Work required => Output the entire listing that follows verbatim.

Exercise data =>
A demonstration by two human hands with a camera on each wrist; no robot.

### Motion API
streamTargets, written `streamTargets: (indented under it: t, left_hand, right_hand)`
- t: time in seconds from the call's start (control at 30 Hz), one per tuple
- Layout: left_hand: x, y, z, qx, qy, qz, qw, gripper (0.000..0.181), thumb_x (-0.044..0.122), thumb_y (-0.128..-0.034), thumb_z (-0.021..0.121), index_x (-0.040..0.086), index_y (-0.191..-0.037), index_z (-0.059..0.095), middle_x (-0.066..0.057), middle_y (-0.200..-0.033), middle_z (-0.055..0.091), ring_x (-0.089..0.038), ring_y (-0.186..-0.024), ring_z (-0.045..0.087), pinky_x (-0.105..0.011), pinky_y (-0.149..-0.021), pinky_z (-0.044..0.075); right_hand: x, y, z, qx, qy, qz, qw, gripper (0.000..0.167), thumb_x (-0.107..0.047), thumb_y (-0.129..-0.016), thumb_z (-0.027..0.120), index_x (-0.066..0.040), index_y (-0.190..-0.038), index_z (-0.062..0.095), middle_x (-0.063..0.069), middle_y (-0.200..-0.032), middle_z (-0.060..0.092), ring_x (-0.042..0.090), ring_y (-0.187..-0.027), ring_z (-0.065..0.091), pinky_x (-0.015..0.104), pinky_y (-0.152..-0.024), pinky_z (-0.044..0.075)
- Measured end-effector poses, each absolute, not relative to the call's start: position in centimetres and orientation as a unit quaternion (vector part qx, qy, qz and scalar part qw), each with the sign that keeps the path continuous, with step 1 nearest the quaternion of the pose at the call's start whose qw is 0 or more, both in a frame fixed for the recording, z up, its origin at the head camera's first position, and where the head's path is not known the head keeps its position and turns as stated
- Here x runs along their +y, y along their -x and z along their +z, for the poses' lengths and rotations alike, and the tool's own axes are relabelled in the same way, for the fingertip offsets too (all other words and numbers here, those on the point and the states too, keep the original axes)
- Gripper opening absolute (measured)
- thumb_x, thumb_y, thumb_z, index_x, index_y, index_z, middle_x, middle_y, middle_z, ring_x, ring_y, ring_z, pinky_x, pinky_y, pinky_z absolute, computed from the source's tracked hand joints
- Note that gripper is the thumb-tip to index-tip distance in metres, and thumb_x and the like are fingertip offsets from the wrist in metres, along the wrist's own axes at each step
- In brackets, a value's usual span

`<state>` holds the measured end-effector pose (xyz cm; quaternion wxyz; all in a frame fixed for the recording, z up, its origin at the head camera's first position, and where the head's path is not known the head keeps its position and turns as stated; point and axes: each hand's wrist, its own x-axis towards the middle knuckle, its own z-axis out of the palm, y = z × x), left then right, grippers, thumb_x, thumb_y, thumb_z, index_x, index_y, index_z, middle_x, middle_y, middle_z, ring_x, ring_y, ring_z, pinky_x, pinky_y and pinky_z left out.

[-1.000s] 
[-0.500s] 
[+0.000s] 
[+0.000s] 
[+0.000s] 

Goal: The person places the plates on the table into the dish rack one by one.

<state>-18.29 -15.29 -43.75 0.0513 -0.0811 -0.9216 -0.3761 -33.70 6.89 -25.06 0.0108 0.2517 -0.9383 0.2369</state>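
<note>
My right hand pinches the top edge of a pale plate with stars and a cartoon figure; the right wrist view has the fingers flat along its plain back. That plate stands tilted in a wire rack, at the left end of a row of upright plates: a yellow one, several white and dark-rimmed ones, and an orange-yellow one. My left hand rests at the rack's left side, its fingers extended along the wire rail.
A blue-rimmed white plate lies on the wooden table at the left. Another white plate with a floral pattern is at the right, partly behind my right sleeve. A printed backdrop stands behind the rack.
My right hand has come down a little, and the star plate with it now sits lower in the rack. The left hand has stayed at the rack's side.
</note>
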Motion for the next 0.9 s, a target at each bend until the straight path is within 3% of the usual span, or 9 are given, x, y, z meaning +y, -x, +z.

Reply =>
A demonstration by two human hands with a camera on each wrist; no robot.

### Motion API
streamTargets, written `streamTargets: (indented under it: t, left_hand, right_hand)`
- t: time in seconds from the call's start (control at 30 Hz), one per tuple
- Layout: left_hand: x, y, z, qx, qy, qz, qw, gripper (0.000..0.181), thumb_x (-0.044..0.122), thumb_y (-0.128..-0.034), thumb_z (-0.021..0.121), index_x (-0.040..0.086), index_y (-0.191..-0.037), index_z (-0.059..0.095), middle_x (-0.066..0.057), middle_y (-0.200..-0.033), middle_z (-0.055..0.091), ring_x (-0.089..0.038), ring_y (-0.186..-0.024), ring_z (-0.045..0.087), pinky_x (-0.105..0.011), pinky_y (-0.149..-0.021), pinky_z (-0.044..0.075); right_hand: x, y, z, qx, qy, qz, qw, gripper (0.000..0.167), thumb_x (-0.107..0.047), thumb_y (-0.129..-0.016), thumb_z (-0.027..0.120), index_x (-0.066..0.040), index_y (-0.190..-0.038), index_z (-0.062..0.095), middle_x (-0.063..0.069), middle_y (-0.200..-0.032), middle_z (-0.060..0.092), ring_x (-0.042..0.090), ring_y (-0.187..-0.027), ring_z (-0.065..0.091), pinky_x (-0.015..0.104), pinky_y (-0.152..-0.024), pinky_z (-0.044..0.075)
- Measured end-effector poses, each absolute, not relative to the call's start: position in centimetres and orientation as a unit quaternion (vector part qx, qy, qz and scalar part qw), each with the sign that keeps the path continuous, with step 1 nearest the quaternion of the pose at the call's start whose qw is 0 or more, both in a frame fixed for the recording, z up, its origin at the head camera's first position, and where the head's path is not known the head keeps its position and turns as stated
- Here x runs along their +y, y along their -x and z along their +z, for the poses' lengths and rotations alike, and the tool's own axes are relabelled in the same way, for the fingertip offsets too (all other words and numbers here, those on the point and the states too, keep the original axes)
- Gripper opening absolute (measured)
- thumb_x, thumb_y, thumb_z, index_x, index_y, index_z, middle_x, middle_y, middle_z, ring_x, ring_y, ring_z, pinky_x, pinky_y, pinky_z absolute, computed from the source's tracked hand joints
- Note that gripper is the thumb-tip to index-tip distance in metres, and thumb_x and the like are fingertip offsets from the wrist in metres, along the wrist's own axes at each step
- In brackets, a value's usual span

`<state>` holds the measured end-effector pose (xyz cm; quaternion wxyz; all in a frame fixed for the recording, z up, its origin at the head camera's first position, and where the head's path is not known the head keeps its position and turns as stated; point and axes: each hand's wrist, its own x-axis towards the middle knuckle, its own z-axis out of the palm, y = z × x), left then right, grippers, thumb_x, thumb_y, thumb_z, index_x, index_y, index_z, middle_x, middle_y, middle_z, ring_x, ring_y, ring_z, pinky_x, pinky_y and pinky_z left out.

[-1.000s] 
[-0.500s] 
[+0.000s] 
[+0.000s] 
[+0.000s] 

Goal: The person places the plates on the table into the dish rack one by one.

<state>-18.29 -15.29 -43.75 0.0513 -0.0811 -0.9216 -0.3761 -33.70 6.89 -25.06 0.0108 0.2517 -0.9383 0.2369</state>
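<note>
My right hand pinches the top edge of a pale plate with stars and a cartoon figure; the right wrist view has the fingers flat along its plain back. That plate stands tilted in a wire rack, at the left end of a row of upright plates: a yellow one, several white and dark-rimmed ones, and an orange-yellow one. My left hand rests at the rack's left side, its fingers extended along the wire rail.
A blue-rimmed white plate lies on the wooden table at the left. Another white plate with a floral pattern is at the right, partly behind my right sleeve. A printed backdrop stands behind the rack.
My right hand has come down a little, and the star plate with it now sits lower in the rack. The left hand has stayed at the rack's side.
</note>
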Motion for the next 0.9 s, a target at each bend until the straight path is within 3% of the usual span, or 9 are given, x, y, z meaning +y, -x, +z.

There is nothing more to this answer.